Task requirements
How do the lines below between the ones holding "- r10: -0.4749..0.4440" and "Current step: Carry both", inclusive, read? Give them again exactly, with no other lines.

Dataset content START

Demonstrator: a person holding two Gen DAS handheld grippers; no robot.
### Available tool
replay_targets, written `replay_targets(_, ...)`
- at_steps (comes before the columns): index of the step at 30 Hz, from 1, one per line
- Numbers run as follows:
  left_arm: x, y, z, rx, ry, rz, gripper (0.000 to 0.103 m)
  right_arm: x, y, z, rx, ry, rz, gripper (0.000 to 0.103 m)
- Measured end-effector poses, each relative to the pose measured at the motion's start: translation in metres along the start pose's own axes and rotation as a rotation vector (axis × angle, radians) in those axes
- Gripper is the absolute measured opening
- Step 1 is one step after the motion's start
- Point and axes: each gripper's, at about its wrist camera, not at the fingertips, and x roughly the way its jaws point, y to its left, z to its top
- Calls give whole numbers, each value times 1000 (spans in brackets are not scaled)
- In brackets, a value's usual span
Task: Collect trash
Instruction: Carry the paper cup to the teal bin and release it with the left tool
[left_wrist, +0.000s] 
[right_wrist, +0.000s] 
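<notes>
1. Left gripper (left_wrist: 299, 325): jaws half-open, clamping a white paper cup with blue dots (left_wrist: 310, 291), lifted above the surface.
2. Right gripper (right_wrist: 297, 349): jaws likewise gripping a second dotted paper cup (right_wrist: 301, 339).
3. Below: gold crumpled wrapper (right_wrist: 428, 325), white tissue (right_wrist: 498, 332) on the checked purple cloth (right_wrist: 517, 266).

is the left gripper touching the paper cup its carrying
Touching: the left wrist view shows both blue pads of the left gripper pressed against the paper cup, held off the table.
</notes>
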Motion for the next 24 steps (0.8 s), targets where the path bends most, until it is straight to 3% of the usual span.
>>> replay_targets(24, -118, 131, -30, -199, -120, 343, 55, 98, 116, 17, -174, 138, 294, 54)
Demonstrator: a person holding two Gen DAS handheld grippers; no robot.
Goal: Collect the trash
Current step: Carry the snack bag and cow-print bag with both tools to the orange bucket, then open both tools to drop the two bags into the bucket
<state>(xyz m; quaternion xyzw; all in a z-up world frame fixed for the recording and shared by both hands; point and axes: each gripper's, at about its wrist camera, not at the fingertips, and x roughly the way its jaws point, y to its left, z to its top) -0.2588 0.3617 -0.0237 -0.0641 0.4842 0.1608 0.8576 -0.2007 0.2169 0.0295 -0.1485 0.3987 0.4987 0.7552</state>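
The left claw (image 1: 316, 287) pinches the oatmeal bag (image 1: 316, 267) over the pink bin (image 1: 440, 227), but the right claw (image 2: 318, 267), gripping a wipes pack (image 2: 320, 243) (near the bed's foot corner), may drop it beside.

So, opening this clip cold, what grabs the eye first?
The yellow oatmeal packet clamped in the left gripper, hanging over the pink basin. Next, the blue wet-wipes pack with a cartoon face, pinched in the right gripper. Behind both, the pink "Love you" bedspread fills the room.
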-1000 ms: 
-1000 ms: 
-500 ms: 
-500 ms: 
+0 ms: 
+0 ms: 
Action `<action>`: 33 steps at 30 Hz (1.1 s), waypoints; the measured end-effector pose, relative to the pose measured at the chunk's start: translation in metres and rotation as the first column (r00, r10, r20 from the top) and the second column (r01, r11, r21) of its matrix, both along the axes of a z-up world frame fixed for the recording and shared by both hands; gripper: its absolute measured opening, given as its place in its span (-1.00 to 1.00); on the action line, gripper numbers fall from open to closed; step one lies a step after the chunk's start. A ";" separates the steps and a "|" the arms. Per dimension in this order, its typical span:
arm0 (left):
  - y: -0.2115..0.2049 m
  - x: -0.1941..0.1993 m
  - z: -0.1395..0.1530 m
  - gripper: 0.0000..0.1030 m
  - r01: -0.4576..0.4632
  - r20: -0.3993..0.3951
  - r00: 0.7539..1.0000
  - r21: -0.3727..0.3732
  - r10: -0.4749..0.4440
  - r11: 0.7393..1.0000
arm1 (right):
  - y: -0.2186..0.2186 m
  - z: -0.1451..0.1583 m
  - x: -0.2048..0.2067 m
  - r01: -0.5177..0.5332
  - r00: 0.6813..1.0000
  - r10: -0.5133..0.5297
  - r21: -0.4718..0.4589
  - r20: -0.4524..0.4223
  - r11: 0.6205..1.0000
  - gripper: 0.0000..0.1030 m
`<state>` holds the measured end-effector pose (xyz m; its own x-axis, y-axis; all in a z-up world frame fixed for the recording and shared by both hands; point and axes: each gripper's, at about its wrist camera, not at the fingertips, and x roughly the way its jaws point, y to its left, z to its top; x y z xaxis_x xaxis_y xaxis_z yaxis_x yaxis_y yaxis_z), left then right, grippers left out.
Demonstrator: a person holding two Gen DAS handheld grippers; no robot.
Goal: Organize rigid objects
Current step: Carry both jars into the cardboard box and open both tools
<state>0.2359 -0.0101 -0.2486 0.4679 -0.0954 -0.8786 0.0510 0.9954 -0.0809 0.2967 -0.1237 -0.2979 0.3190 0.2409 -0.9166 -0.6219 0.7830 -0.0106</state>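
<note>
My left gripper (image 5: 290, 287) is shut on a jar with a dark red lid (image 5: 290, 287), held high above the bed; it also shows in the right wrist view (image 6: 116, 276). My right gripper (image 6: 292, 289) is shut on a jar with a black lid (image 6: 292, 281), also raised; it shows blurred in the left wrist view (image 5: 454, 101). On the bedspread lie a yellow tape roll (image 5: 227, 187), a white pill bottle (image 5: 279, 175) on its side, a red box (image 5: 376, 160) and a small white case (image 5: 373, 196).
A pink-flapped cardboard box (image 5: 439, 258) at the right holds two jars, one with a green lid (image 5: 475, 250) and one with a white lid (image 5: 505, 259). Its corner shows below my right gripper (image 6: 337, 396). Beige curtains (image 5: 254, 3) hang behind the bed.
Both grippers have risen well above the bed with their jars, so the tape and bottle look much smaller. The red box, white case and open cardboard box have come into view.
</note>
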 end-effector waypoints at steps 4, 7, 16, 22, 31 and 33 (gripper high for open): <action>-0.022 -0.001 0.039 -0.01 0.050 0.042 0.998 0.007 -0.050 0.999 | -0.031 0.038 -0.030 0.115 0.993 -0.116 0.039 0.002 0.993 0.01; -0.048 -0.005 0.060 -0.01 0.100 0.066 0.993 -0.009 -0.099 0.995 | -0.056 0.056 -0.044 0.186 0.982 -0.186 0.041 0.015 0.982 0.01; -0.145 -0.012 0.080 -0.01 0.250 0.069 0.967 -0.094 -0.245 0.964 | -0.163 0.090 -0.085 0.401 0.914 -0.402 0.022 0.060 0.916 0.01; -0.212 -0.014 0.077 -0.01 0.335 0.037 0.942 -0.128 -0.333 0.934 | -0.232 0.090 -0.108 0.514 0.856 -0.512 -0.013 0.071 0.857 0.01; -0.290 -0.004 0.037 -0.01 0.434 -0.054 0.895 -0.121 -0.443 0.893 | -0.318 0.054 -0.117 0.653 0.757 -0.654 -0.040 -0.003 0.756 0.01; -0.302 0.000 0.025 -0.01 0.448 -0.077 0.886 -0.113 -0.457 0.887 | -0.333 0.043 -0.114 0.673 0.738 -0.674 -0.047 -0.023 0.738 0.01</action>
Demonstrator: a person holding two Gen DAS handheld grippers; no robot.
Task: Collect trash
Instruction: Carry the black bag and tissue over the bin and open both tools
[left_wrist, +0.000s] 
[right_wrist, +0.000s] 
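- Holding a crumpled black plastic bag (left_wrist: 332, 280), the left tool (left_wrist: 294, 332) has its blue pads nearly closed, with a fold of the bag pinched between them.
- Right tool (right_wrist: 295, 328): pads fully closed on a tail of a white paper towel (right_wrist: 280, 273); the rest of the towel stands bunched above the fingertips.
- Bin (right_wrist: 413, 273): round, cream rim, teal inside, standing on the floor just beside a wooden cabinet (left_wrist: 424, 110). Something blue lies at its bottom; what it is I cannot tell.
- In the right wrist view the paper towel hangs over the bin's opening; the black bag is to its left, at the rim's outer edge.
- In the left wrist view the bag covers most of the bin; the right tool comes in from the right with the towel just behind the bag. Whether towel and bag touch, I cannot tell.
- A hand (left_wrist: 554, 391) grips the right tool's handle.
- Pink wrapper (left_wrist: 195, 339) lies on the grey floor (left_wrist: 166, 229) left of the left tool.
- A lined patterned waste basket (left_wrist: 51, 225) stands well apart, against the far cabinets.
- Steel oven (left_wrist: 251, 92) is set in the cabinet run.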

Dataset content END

Exercise result
  - r10: -0.4749..0.4440
  - r11: 0.7393..1.0000
arm1 (right):
  - y: -0.2186..0.2186 m
  - z: -0.1451..0.1583 m
  - x: -0.2048..0.2067 m
  - r01: -0.5177..0.5332
  - r00: 0.6813..1.0000
  - r10: -0.5133..0.5297
  - r21: -0.4718..0.4589
  - r20: -0.4524..0.4223
  - r11: 0.6205..1.0000
  - gripper: 0.0000..0.1030 m
`<state>` holds the measured end-effector pose (xyz m; its own x-axis, y-axis; all in a z-up world frame fixed for the recording and shared by both hands; point and axes: each gripper's, at about its wrist camera, not at the fingertips, and x roughly the way its jaws point, y to its left, z to its top; x y z xaxis_x xaxis_y xaxis_z yaxis_x yaxis_y yaxis_z), left then right, grippers left out.
Demonstrator: a person holding two Gen DAS handheld grippers; no robot.
Goal: Organize rigid objects
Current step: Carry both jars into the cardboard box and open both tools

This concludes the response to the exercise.